- YOUR TASK
Print verbatim the lines from the beginning of the entries through the line containing "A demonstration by", both ends included. Pictures should be left out.

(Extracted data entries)
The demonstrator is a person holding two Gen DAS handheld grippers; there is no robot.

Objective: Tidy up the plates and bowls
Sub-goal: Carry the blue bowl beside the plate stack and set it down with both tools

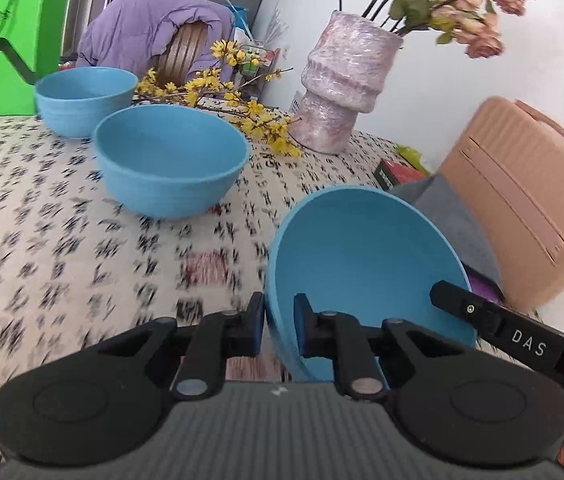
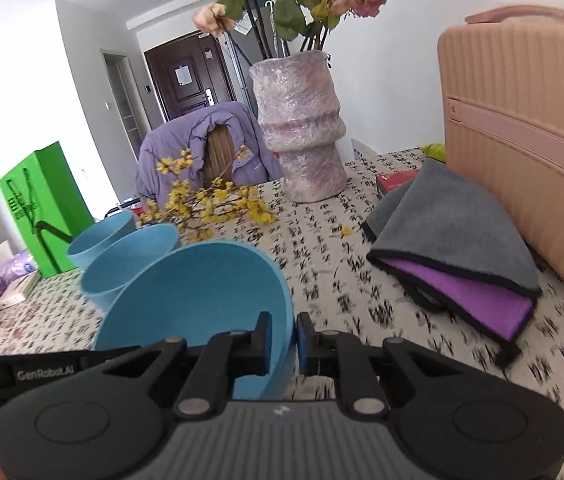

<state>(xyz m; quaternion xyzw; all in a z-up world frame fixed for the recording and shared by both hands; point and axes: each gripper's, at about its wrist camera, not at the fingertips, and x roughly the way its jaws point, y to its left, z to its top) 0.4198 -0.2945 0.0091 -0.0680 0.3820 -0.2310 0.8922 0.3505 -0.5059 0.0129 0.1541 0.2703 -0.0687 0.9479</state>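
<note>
Gripping tilted empty blue bowl (image 1: 362,264), both tools

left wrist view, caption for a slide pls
Both grippers pinch one tilted blue bowl by its rim.

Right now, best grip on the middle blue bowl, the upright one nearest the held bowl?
Take the middle bowl by its thin rim, from above on the near side, one finger inside and one outside. It stands upright, mouth open, wall too wide to span. Both the left gripper and right gripper are pinching the tilted bowl that way.
</note>
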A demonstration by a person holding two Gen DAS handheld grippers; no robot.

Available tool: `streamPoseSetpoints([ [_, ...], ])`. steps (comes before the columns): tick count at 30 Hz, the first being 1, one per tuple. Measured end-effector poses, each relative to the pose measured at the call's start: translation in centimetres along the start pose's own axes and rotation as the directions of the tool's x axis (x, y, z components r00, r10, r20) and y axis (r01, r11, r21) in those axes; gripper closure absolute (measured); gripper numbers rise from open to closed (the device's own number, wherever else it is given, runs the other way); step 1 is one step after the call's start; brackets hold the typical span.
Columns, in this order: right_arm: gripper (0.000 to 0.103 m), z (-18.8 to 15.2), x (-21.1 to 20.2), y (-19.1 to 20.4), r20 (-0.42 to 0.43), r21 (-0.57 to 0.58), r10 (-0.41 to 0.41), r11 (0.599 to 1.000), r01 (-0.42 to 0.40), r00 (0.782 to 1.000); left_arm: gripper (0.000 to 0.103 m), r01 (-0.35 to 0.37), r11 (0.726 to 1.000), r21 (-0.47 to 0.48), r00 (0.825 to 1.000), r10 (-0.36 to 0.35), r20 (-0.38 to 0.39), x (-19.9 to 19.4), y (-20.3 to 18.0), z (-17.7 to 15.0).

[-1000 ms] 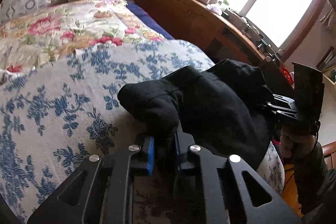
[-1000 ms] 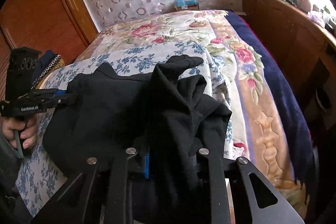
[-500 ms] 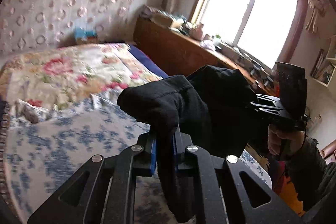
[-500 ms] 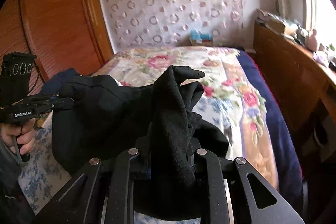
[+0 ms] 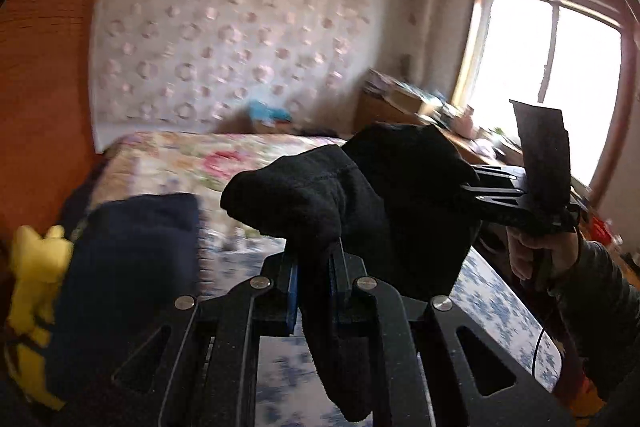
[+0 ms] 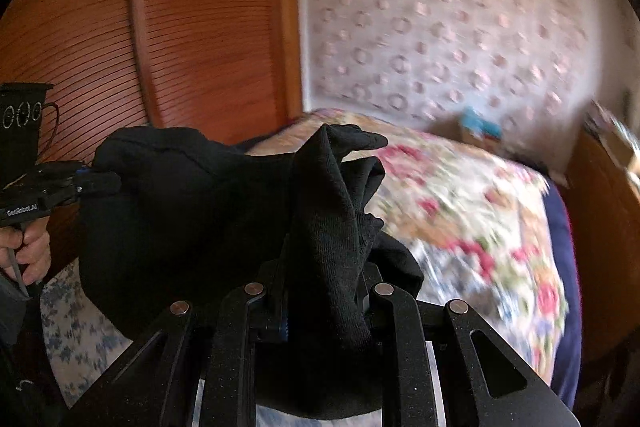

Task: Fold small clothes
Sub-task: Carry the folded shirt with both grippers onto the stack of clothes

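Note:
A small black garment (image 5: 400,203) hangs in the air above the bed, stretched between both grippers. My left gripper (image 5: 314,259) is shut on one bunched edge of it. My right gripper (image 6: 324,275) is shut on the other edge, and the cloth (image 6: 192,211) sags between them. In the left wrist view the right gripper (image 5: 472,187) shows at the right, clamped on the cloth. In the right wrist view the left gripper (image 6: 96,181) shows at the left, also clamped on it.
The bed below has a blue-flowered cover (image 5: 500,303) and a pink-flowered quilt (image 6: 472,211). A dark blue folded pile (image 5: 128,267) and a yellow toy (image 5: 32,283) lie at the left. A wooden wardrobe (image 6: 192,27) stands left, a wooden cabinet (image 6: 600,227) and a window (image 5: 560,83) right.
Both grippers have lifted the black garment up off the bed, and both views now tilt up toward the wall. The grips have not changed.

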State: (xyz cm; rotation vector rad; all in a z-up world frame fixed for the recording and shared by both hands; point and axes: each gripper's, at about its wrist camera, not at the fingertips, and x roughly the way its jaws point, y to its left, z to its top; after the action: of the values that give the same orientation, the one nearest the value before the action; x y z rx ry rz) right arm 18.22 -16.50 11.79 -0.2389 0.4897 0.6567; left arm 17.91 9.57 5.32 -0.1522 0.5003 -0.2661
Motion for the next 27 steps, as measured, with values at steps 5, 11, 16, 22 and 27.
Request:
streamPoseSetpoints([
  [5, 0.083, 5.5, 5.1, 2.5, 0.008, -0.128, 0.070, 0.989, -0.069, 0.997, 0.091, -0.129, 0.990, -0.048, 0.988, 0.133, 0.078, -3.2, 4.0, -0.1],
  [11, 0.083, 11.3, 12.6, 5.0, -0.019, -0.263, 0.186, 0.947, -0.184, 0.982, 0.091, -0.260, 0.957, -0.129, 0.960, 0.271, 0.072, -5.6, 8.1, -3.8],
  [16, 0.083, 12.9, 19.1, 8.7, -0.076, -0.383, 0.261, 0.884, -0.270, 0.962, 0.091, -0.325, 0.924, -0.201, 0.944, 0.331, -0.006, -4.8, 11.5, -7.9],
  [22, 0.064, 12.9, 25.9, 9.4, -0.122, -0.361, 0.227, 0.897, -0.256, 0.966, 0.091, -0.374, 0.896, -0.238, 0.927, 0.365, -0.083, -3.2, 14.1, -10.3],
  [27, 0.051, 13.3, 27.2, 6.4, -0.067, -0.236, 0.151, 0.958, -0.163, 0.986, 0.091, -0.380, 0.896, -0.229, 0.925, 0.372, -0.078, -3.5, 14.5, -11.0],
])
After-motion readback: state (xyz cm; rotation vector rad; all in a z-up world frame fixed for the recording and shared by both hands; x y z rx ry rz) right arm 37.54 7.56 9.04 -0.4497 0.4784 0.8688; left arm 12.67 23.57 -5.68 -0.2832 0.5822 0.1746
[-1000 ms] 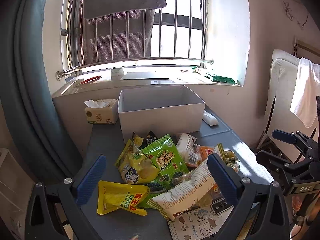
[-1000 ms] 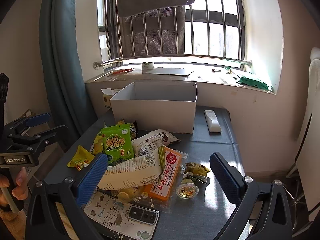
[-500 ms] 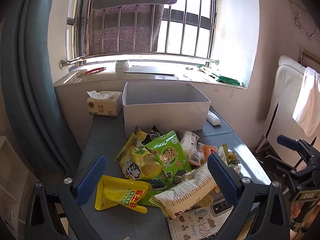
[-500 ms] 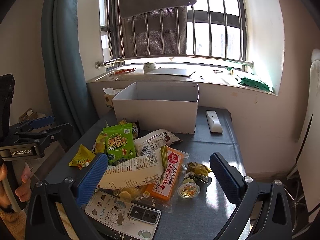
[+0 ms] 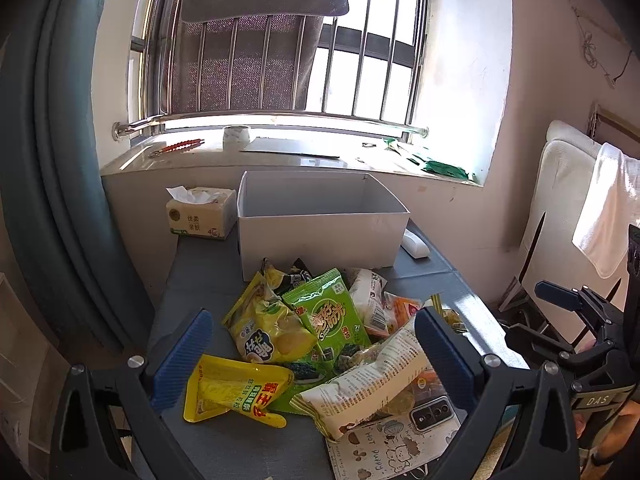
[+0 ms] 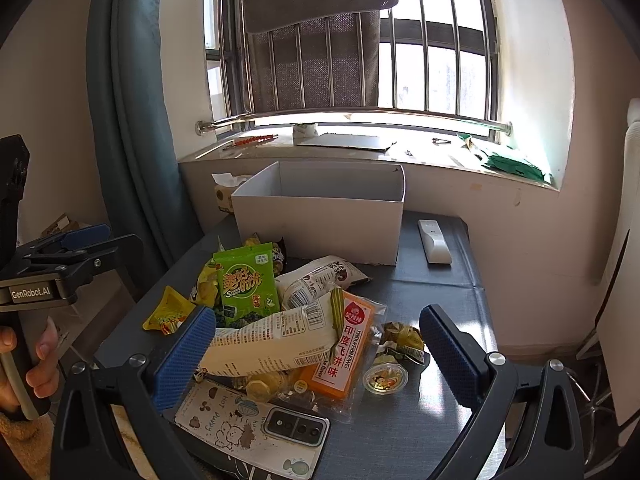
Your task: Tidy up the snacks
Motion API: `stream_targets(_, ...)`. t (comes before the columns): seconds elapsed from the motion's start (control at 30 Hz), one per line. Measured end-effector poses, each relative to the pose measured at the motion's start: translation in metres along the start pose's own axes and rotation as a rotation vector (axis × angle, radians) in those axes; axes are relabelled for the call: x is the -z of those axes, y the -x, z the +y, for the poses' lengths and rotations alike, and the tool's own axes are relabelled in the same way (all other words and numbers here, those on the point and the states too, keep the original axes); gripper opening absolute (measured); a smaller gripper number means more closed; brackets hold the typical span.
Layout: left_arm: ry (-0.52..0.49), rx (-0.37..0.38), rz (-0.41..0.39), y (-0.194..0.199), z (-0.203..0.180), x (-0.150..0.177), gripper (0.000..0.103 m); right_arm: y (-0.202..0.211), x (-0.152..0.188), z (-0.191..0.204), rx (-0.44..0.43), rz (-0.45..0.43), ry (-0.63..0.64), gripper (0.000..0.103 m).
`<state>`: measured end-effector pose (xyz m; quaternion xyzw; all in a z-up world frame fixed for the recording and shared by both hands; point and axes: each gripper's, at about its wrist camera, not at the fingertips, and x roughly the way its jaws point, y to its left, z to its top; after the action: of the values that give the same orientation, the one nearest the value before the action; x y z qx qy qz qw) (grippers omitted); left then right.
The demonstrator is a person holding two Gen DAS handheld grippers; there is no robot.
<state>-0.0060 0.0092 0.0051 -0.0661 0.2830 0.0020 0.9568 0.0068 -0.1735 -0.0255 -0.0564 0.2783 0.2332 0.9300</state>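
A pile of snack bags lies on the grey table (image 5: 208,280): a green seaweed bag (image 5: 330,316) (image 6: 246,286), a yellow chip bag (image 5: 266,330), a flat yellow pouch (image 5: 236,392), a long white bag (image 5: 368,384) (image 6: 272,338), an orange pack (image 6: 346,354) and a small jelly cup (image 6: 385,377). An empty white box (image 5: 320,226) (image 6: 320,220) stands behind the pile. My left gripper (image 5: 312,354) is open above the pile's near edge. My right gripper (image 6: 316,352) is open over the white bag and orange pack. Neither holds anything.
A phone in a cartoon case (image 6: 256,426) lies at the table's front edge. A tissue pack (image 5: 200,218) stands left of the box, a white remote (image 6: 434,240) to its right. A blue curtain (image 6: 132,120) hangs at the left, a windowsill (image 5: 280,152) behind.
Both grippers have drifted slightly, so the views shift a little. The snacks and the box have not moved. Both grippers stay open.
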Motion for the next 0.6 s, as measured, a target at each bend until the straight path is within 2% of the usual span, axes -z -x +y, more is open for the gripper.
stream_targets(0.6,-0.014,0.004,-0.001,0.0015,-0.0014,-0.0003,0.103,0.0003,0.0008,-0.0010,-0.006,0.001,-0.004,0.103)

- YOUR SOLUTION
The demonstrator is a person holding two Gen DAS handheld grippers; there is no robot.

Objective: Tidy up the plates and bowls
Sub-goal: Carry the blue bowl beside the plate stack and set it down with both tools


<state>(xyz m; quaternion xyzw; all in a z-up world frame fixed for the recording and shared by both hands; point and axes: each gripper's, at about its wrist camera, not at the fingertips, and x roughly the way its jaws point, y to its left, z to its top) 0.4198 -0.2945 0.0091 -0.0680 0.3820 -0.2310 0.8922 0.3505 -0.5059 0.0129 0.1541 0.2703 -0.0687 0.9479</state>
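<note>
Gripping tilted empty blue bowl (image 1: 362,264), both tools

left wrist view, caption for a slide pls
Both grippers pinch one tilted blue bowl by its rim.

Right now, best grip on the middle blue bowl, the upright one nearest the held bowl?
Take the middle bowl by its thin rim, from above on the near side, one finger inside and one outside. It stands upright, mouth open, wall too wide to span. Both the left gripper and right gripper are pinching the tilted bowl that way.
</note>
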A demonstration by a person holding two Gen DAS handheld grippers; no robot.

This answer is finished.